- _EXERCISE OBJECTIVE_
Please copy each line below that contains the word "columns".

- _AVAILABLE DATA_
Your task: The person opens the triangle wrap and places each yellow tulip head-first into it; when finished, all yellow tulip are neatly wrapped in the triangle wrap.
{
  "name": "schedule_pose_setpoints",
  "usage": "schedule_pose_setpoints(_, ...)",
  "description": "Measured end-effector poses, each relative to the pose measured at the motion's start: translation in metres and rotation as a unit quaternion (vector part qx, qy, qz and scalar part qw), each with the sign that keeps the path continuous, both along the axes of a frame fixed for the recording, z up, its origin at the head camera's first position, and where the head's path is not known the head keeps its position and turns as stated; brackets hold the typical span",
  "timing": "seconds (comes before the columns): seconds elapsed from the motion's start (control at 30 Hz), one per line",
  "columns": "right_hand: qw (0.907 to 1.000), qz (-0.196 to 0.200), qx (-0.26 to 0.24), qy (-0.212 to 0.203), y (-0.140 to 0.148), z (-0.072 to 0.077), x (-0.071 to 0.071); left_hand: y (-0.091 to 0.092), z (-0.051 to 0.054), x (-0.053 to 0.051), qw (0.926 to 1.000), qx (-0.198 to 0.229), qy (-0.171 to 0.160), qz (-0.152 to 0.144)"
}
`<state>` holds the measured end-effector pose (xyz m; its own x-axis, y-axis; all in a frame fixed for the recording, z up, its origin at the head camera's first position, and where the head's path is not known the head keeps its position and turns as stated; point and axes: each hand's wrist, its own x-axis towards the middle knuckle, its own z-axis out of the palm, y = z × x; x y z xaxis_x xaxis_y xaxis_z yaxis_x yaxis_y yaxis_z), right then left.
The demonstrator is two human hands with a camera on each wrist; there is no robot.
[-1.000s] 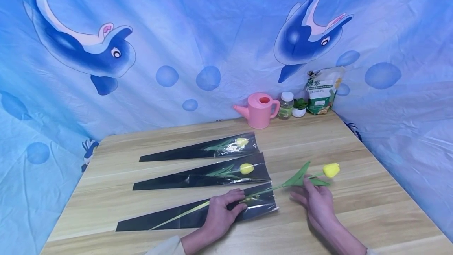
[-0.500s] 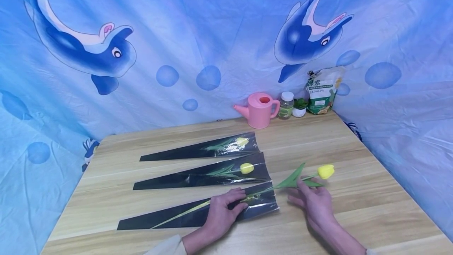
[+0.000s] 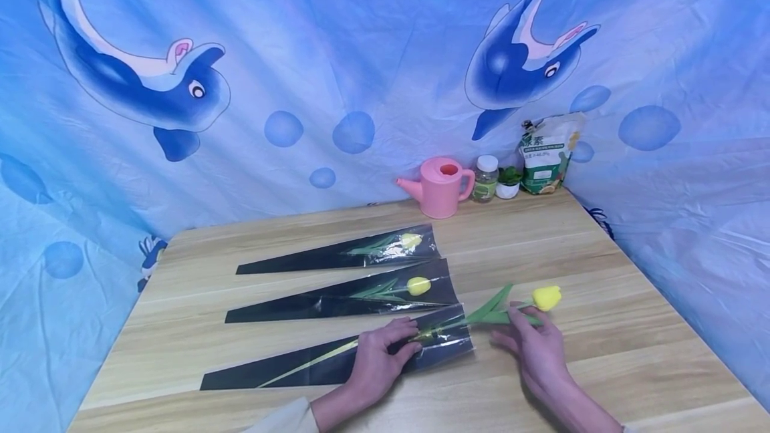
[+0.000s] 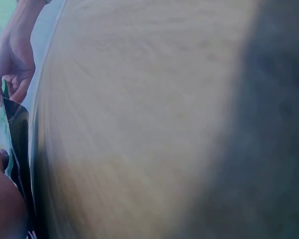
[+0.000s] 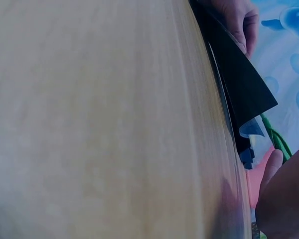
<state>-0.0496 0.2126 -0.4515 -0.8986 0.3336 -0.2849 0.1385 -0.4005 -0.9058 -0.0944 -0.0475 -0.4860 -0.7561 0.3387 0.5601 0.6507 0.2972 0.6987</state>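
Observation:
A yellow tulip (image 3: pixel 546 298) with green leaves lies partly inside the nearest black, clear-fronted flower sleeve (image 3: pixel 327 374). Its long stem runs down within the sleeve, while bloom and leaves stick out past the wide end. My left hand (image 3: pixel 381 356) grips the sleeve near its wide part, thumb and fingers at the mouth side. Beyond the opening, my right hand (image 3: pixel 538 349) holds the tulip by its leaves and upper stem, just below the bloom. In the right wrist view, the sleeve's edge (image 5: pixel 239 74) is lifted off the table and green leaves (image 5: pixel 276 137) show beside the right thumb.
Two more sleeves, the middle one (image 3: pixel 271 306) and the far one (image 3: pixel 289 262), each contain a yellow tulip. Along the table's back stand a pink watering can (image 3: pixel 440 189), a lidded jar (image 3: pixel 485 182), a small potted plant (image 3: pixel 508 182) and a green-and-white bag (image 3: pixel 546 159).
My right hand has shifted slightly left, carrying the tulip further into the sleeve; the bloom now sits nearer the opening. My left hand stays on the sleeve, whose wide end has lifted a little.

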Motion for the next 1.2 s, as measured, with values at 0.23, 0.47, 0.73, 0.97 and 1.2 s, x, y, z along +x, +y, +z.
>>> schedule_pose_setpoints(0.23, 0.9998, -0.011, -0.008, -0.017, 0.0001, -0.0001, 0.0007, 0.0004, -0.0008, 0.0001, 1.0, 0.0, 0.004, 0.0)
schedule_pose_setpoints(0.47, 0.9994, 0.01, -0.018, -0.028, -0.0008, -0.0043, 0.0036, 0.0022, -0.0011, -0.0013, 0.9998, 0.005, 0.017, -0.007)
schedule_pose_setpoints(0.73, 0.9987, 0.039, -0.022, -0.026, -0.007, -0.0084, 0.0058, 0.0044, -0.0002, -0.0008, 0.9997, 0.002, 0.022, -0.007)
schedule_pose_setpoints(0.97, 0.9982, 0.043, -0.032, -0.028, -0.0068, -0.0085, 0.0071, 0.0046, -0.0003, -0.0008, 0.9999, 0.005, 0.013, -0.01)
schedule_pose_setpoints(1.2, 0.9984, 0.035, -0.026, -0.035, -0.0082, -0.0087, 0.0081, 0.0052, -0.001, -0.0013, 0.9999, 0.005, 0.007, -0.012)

- _SOLUTION BELOW_
  "timing": "seconds (comes before the columns): seconds elapsed from the motion's start (control at 30 Hz), one per line",
  "columns": "right_hand: qw (0.907 to 1.000), qz (-0.196 to 0.200), qx (-0.26 to 0.24), qy (-0.212 to 0.203), y (-0.140 to 0.148), z (-0.072 to 0.077), x (-0.071 to 0.071); left_hand: y (-0.091 to 0.092), z (-0.051 to 0.054), x (-0.053 to 0.051), qw (0.926 to 1.000), qx (-0.198 to 0.229), qy (-0.171 to 0.160), qz (-0.152 to 0.144)"

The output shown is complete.